The next public lottery of which we hear was that of 1612, when “the King’s maiestie in speciall favor for the present plantation of English Colonies in Virginia, granted a liberall Lottery, in which was contained five thousand pound in prizes certayne, besides rewardes of casualitie, and began to be drawne, in a new built house at the West end of Paul’s the 29th of June, 1612. But of which Lottery, for want of filling uppe the number of lots, there were then taken out and throwne away threescore thousande blanckes, without abating of any one prize; and by the twentith of July all was drawne and finished. This Lottery was so plainely carryed, and honestly performed, that it gave full [Pg 29] satisfaction to all persons. Thomas Sharpliffe, a Taylor, of London, had the chiefe prize, viz. foure thousand Crownes in fayre plate, which was sent to his house in very stately manner: during the whole tyme of the drawing of this lottery there were alwaies present diuers worshipfull Knights and Esquiers, accompanied with sundry graue discreet Cittizens.”
In 1612, one Cornelius Drebbel wrote a letter in Latin to Prince Henry, complaining that the Lord Mayor had refused him permission to hold a lottery; that he had no other means of subsistence, and he begged the Prince to use his influence with the Lord Treasurer (Salisbury) for leave to have one beyond the jurisdiction of the city. He also wrote to the Lord Treasurer, enclosing a scheme of the proposed conditions of his lottery.
In 1620 the holding of lotteries was suspended by Order in Council; but on March 31, 1627, a licence was given to Michael Parker and Everard Mainwaring to raise money by means of a lottery, to be employed in carrying out the object indicated in the grant of same date to Sir Nicholas Saunder, Henry Saunder, and Michael Parker, which gave them [Pg 30] power to convey water by a covered aqueduct from certain springs near Hoddesdon, in co. Herts, and to disperse the same through the streets and houses, paying to the Crown a rent of £4000 per annum. And again, on February 11, 1831, Parker and Mainwaring obtained a licence to set forth lotteries for raising money for bringing springs of water to London. It is said, though I can find no warrant for it, that the first lottery with money prizes was drawn in 1630.
There was another scheme for bringing water to London, for in 1637 the Regent and Professors of the Musæum Minervæ petitioned the King for money, and proposed several schemes for raising the same, the third of them being, “By the Lottery granted to George Gage and others for bringing a river to London, much money was collected, but, the undertaking failing, the money remains in deposito, to be disposed to Sir Edward Peyto and Colonel Hambleton upon the like project. It is proposed that either this money be employed for the building of an academy, or that another lottery may be granted for that purpose.”

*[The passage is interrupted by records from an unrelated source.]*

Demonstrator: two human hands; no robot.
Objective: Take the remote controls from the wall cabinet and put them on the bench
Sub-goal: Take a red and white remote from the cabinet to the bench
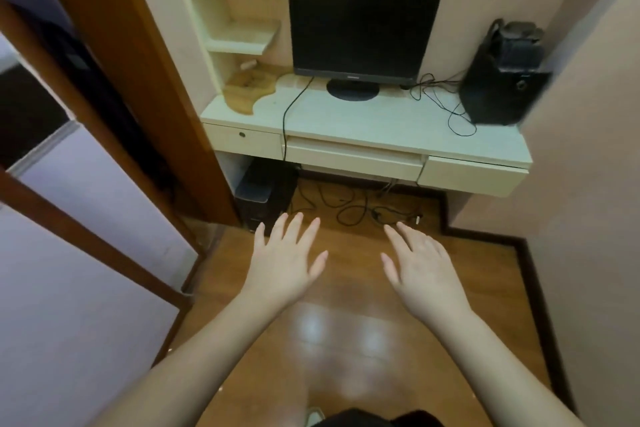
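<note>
My left hand [285,258] and my right hand [420,265] are stretched out in front of me, palms down, fingers straight and spread, over the wooden floor. Neither holds anything. No remote control is plainly visible. Cream wall shelves [242,14] stand at the back left, with a small pale object [248,64] on the lowest wooden ledge; I cannot tell what it is. A cream desk [363,118] runs across the back wall.
A black monitor [362,35] and a black bag [504,76] stand on the desk, with loose cables beside them. A computer tower [265,198] and tangled cables lie under the desk. A brown door frame [138,73] rises on the left; a wall closes the right.
</note>
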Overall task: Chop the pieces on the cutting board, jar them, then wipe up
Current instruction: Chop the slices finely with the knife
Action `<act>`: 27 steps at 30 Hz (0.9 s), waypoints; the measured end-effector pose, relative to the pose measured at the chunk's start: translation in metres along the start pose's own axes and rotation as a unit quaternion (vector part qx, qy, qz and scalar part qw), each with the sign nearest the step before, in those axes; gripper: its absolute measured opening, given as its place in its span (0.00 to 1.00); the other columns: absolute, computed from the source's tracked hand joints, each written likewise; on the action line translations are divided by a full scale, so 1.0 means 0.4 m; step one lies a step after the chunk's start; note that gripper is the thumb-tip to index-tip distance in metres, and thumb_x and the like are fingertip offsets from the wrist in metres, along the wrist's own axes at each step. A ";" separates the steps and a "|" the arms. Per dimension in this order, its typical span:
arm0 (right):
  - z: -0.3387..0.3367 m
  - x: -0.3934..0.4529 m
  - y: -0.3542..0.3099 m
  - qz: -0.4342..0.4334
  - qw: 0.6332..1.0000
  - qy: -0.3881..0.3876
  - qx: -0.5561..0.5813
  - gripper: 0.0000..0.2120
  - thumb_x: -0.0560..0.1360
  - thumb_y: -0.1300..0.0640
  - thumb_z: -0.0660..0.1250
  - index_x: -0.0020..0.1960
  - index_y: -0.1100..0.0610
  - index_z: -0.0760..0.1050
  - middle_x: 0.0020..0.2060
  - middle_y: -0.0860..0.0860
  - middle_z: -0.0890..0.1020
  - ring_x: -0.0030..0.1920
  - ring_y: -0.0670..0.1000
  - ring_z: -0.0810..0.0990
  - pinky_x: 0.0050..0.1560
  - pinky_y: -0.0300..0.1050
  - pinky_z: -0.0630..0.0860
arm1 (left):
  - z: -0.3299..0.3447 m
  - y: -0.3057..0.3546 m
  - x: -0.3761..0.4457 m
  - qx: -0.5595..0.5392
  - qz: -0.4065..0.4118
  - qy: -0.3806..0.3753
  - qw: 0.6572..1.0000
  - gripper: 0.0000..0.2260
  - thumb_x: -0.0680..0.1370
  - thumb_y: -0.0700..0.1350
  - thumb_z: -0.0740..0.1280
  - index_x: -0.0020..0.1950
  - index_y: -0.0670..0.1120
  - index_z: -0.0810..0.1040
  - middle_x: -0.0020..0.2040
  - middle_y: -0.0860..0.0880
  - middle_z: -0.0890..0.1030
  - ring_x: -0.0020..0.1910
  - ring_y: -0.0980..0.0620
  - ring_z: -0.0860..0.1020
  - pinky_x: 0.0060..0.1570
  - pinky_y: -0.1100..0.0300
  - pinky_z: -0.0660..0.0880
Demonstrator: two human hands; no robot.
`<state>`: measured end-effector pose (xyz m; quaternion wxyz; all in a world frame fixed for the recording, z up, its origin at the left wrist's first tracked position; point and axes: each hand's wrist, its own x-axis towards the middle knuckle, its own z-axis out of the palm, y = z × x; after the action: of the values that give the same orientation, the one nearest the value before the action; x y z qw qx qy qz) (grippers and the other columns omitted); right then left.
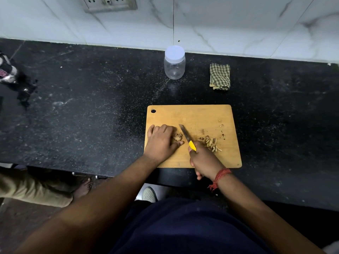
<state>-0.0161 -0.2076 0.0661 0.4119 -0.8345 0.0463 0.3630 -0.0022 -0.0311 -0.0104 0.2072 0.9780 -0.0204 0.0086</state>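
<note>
Most of the uncut piece (178, 137) lay hidden under the left hand (162, 142), only its pale brown, knobbly end showing past the fingertips; what it was could not be told for certain. The left fingers (169, 130) were curled down over it, pressing it onto the wooden cutting board (198, 114), with the thumb lying along the near side. The right hand (203, 160) was wrapped round the yellow handle of a knife (187, 137), which it largely covered, so only a short yellow stretch and the narrow blade showed; the blade slanted away and to the left, its edge just beside the uncut piece. Whether the blade touched the board could not be told. To the right of the knife, on the board, sat a small heap of chopped pieces (211, 143), tan sticks and bits. Beyond the board, on the black speckled counter (91, 107), stood a clear jar (174, 63) with a white lid on, and a folded green checked cloth (219, 77) to its right.
</note>
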 end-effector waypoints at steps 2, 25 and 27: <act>-0.002 -0.001 0.001 0.000 1.000 -0.001 0.003 0.13 0.84 0.53 0.53 0.67 0.51 0.65 0.40 0.55 0.78 0.26 0.50 0.73 0.26 0.43 0.76 | -0.001 -0.008 -0.001 -0.003 0.015 -0.006 1.000 0.21 0.77 0.61 0.69 0.64 0.51 0.77 0.57 0.52 0.78 0.60 0.47 0.75 0.74 0.42 0.57; 0.026 -0.007 -0.012 -0.030 0.994 0.024 -0.107 0.13 0.84 0.56 0.54 0.67 0.57 0.64 0.42 0.53 0.76 0.26 0.52 0.77 0.23 0.45 0.78 | -0.006 -0.013 -0.006 -0.042 0.026 -0.004 0.999 0.13 0.76 0.51 0.72 0.58 0.49 0.78 0.56 0.52 0.78 0.54 0.47 0.77 0.72 0.41 0.61; 0.025 -0.007 -0.013 -0.029 0.993 0.024 -0.114 0.11 0.84 0.56 0.54 0.65 0.57 0.64 0.41 0.53 0.76 0.26 0.53 0.78 0.24 0.47 0.79 | -0.007 -0.009 -0.007 -0.037 0.029 -0.002 0.999 0.13 0.76 0.51 0.72 0.59 0.50 0.78 0.56 0.52 0.78 0.54 0.47 0.77 0.71 0.40 0.62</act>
<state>-0.0220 -0.1976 0.0674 0.3231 -0.8856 -0.0094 0.3334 -0.0047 -0.0264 -0.0094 0.2430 0.9687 -0.0491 0.0118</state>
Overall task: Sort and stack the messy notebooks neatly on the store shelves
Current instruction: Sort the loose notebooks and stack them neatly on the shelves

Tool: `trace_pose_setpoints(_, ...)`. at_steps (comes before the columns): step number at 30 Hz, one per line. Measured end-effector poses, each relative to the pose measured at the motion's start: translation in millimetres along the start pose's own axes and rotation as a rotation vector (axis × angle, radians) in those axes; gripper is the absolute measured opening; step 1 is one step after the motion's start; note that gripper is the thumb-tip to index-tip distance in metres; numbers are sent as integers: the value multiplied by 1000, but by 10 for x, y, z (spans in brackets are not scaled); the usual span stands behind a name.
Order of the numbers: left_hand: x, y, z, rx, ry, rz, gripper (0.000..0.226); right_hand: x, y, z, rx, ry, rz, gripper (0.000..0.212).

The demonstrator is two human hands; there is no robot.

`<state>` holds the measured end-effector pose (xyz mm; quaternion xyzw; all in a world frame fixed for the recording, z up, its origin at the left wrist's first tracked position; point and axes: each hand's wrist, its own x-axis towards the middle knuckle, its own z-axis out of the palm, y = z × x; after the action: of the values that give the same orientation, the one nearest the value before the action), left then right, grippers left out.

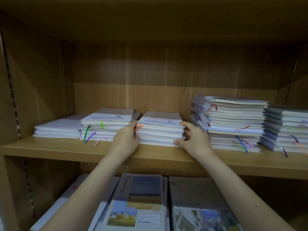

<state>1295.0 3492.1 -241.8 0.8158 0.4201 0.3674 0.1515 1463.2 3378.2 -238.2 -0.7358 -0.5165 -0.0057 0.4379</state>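
While the left hand [127,139] and right hand [193,139] clasp the middle notebook stack [160,130] on the shelf [50,147], uneven squeezing could skew it toward three o'clock into the tall pile [233,124].

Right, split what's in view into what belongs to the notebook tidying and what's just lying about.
Part of the job:
- middle stack, held between left hand and right hand
- stack on its left
- flat pile at far left
- tall stack
- grey stack at far right
- shelf

Lying about:
- picture-cover books on the lower shelf
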Motion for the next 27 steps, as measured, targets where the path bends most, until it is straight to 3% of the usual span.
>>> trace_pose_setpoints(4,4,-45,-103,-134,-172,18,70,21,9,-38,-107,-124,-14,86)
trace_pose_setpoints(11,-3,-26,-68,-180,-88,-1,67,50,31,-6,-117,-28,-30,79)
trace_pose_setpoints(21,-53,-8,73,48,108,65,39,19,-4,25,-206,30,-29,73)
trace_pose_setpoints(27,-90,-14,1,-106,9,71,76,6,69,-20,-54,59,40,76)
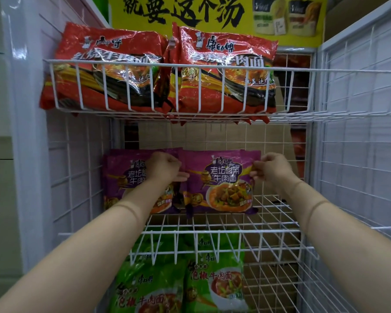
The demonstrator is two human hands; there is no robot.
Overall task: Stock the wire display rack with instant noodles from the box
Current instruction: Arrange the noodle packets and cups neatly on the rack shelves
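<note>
On the middle shelf [269,213], the left hand [164,167] and right hand [272,169] clamp their fingers on the purple noodle pack's [221,184] side edges, holding it upright.

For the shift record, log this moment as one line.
step: placing purple noodle pack on middle shelf | left hand: holds left edge | right hand: pinches right edge | second purple pack alongside

Bare wire on the middle shelf [278,213] is lying open at frame right of the purple packs [221,181] I'm reaching among. The red packs' basket [167,86] is hanging above, limiting headroom; side grids [357,132] are walling me in.
</note>
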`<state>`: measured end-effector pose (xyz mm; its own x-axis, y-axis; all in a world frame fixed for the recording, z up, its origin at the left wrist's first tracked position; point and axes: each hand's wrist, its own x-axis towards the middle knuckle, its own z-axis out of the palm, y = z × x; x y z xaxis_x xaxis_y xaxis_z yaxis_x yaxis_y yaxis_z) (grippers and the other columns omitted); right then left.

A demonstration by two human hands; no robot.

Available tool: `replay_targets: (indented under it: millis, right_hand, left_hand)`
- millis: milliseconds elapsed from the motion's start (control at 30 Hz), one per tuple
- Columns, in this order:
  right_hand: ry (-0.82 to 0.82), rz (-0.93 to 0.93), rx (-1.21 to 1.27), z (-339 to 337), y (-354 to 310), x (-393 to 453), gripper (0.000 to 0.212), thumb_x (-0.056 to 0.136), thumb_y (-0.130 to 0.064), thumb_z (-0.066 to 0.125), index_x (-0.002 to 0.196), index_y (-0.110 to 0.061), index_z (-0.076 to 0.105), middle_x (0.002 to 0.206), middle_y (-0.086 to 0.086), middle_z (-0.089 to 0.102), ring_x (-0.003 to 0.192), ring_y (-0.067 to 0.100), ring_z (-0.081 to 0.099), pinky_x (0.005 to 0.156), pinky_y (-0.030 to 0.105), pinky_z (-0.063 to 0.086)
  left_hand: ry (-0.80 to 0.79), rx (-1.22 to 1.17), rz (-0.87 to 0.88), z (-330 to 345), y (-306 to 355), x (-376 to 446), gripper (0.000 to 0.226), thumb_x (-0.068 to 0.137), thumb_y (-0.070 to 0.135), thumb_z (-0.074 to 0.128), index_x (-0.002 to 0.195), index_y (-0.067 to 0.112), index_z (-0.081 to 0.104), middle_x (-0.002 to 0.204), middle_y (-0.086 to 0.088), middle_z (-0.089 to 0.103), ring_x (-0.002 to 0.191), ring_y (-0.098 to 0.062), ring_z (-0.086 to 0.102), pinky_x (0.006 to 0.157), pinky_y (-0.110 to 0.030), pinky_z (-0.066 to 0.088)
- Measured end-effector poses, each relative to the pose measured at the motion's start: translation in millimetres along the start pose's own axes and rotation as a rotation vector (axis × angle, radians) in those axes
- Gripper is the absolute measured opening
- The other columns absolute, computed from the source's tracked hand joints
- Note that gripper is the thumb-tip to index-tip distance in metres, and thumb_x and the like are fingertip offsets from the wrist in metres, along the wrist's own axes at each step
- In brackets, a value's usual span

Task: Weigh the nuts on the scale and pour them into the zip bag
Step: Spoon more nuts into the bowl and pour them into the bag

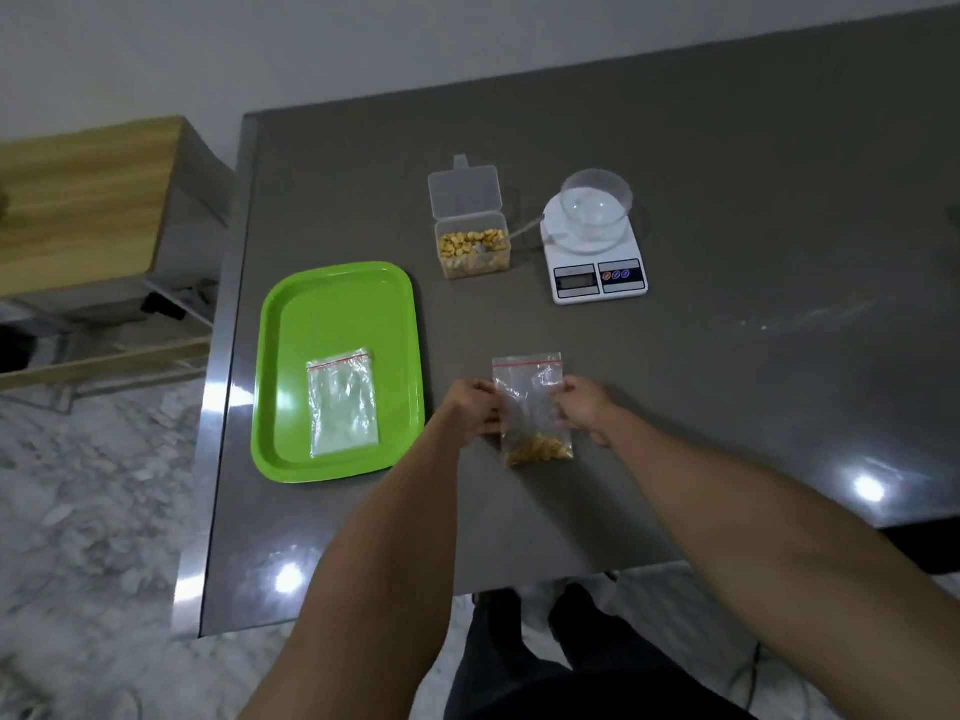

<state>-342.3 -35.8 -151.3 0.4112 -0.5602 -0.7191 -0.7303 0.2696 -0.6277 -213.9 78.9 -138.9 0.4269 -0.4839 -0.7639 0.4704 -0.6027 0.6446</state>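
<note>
A green tray (pixel 337 304) carries a seemingly empty bag (pixel 343 402); an open box (pixel 472 252) contains nuts (pixel 470 241). The left hand (pixel 470 410) and right hand (pixel 582 407) pinch a zip bag (pixel 530 402) with nuts at its bottom. An empty bowl (pixel 595 205) tops the scale (pixel 597 252).

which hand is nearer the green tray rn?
Left. The left hand grips the left edge of the zip bag, just right of the green tray. The right hand holds the bag's right edge, farther from the tray.
</note>
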Motion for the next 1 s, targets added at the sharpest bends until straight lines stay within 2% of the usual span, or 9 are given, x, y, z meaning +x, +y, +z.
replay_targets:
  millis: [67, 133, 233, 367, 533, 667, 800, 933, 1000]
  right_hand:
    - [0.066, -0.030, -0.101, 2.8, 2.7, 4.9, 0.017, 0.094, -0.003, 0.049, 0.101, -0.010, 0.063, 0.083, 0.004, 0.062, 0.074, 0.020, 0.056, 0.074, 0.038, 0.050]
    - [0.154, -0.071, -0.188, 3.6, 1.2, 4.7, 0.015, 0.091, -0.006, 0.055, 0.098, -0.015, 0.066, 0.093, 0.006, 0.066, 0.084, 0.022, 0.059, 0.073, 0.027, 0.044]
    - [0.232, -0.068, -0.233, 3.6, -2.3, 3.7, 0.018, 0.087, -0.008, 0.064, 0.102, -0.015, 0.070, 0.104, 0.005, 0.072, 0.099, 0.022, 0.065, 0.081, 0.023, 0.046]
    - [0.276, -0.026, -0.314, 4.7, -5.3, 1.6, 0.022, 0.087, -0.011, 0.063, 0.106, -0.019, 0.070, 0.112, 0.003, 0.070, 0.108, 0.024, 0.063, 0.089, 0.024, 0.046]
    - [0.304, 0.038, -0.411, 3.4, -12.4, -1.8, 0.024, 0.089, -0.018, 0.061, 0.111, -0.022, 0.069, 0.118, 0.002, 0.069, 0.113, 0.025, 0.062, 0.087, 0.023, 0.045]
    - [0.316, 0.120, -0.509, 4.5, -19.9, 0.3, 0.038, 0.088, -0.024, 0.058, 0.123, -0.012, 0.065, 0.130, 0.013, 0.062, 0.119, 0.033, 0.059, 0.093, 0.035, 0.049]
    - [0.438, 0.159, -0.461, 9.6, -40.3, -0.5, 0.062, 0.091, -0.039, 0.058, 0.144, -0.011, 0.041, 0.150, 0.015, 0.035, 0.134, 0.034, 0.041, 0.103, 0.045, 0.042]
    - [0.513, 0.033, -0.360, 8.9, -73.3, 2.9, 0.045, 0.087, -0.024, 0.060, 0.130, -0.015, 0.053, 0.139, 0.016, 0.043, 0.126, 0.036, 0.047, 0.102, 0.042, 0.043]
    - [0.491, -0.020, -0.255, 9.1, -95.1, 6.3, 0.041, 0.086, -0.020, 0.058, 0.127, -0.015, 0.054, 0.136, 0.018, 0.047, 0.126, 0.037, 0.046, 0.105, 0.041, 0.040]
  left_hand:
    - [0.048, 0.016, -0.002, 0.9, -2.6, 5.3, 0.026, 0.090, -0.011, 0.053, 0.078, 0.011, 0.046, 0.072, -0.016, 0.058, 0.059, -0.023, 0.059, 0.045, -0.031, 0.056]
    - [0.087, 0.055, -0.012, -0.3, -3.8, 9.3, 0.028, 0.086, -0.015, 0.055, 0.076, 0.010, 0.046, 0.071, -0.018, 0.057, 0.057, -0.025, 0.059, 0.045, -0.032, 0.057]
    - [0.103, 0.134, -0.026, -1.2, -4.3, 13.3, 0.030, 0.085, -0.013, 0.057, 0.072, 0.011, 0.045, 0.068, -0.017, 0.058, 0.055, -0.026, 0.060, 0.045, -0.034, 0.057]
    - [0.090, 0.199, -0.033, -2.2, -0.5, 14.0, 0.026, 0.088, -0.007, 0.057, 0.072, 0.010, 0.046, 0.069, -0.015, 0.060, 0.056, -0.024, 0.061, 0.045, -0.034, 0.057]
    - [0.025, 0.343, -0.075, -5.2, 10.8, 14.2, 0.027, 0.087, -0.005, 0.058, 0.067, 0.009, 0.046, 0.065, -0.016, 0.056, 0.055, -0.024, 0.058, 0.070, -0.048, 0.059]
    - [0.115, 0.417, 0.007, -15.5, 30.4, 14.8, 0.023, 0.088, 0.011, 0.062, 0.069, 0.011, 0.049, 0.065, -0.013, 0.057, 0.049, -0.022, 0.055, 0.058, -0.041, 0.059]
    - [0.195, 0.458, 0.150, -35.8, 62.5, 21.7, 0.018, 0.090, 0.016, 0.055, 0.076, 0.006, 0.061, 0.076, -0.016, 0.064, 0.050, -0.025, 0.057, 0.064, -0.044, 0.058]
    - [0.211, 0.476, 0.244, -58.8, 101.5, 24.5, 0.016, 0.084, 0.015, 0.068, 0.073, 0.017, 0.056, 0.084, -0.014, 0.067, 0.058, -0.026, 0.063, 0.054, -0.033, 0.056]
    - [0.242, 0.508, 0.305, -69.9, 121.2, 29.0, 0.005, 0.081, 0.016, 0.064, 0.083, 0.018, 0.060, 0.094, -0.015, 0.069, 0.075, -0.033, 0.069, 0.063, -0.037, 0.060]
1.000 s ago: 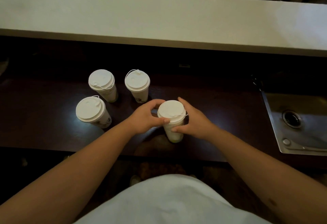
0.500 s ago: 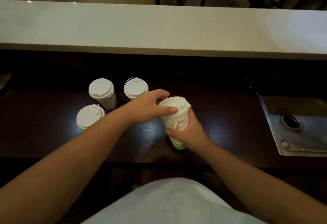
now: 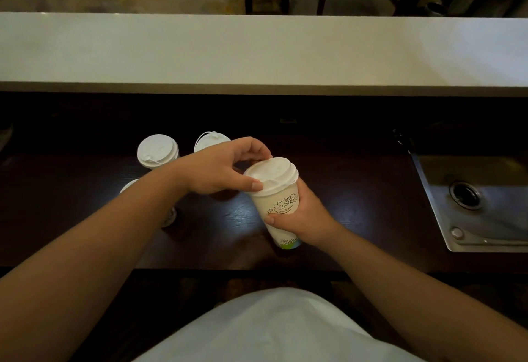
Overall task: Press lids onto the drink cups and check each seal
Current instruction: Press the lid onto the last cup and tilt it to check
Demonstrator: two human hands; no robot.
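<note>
Cups with lids already on stand beyond and to the left of the printed cup [image 3: 281, 207] that I hold: one lidded cup [image 3: 157, 151] at the far left, a second [image 3: 212, 141] partly hidden behind my left hand [image 3: 220, 168], and a third [image 3: 130, 186] mostly covered by my left forearm. To the right of the printed cup, well apart, a steel sink [image 3: 474, 201] with its drain is set into the dark surface [image 3: 357, 190]. Beyond all this runs a pale raised counter [image 3: 257, 53], with dark chair legs on the floor behind it.

My right hand [image 3: 305, 217] wraps the printed cup's body from the right, thumb across the front below the drawing, and tilts its top toward the far side. My left hand's grip curls over the white lid [image 3: 271, 174], thumb on the near left rim, fingers bent at the far rim.

Paper, off-white, the printed cup bears a dark line drawing and a green band near its base. Whether its base touches the surface I cannot tell.
</note>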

Yet another water scheme. “Jan. 14, 1689. Warrant to pass the Privy Seal appointing Sir Robert Pointz, K.B., and Edward Rudge, alderman of [Pg 31] London, for the just carriage and managing of the lottery authorized by the King for the use of the aqueduct undertaken by Sir Edward Stradling, Sir Walter Roberts and others.”
On February 9, 1640, the Earl of Pembroke sent a remonstrance to the King about the damage the “Dunkirkers and other subjects of the King of Spain” had done to the English busses, or fishing vessels, and suggesting that “towards the cost of setting out their busses the next summer, they pray a grant of a standing lottery, as the Virginia Company had in 1612, to be managed by the most discreet of their association;” and this his Majesty, Charles I., was graciously pleased to grant.
In 1653, according to the Perfect Account of the Daily Intelligence, November 23 of that year, a lottery was held, and this is the
“Advertisement
At the Committee for Claims for Lands in Ireland.
Ordered, That a Lottery be at Grocers Hall, London, on Thursday, 15 Decem. 1653, both for Provinces and Counties, to begin at 8 of the clock in the forenoon of the same day; and all persons concerned therein are to take notice thereof.” [Pg 32]
There was a lottery scheme August 7, 1660, which was granted. “The Petition of Capt. Thomas Gardiner to the King, to empower him to hold a lottery in England and Wales for three years, for ransom of English slaves in Tunis, Algiers, or the Turkish galleys, or for any other charitable use, paying in a third of the profits, and reserving the rest for his expenses, and repair of his fortunes, ruined by loyalty.”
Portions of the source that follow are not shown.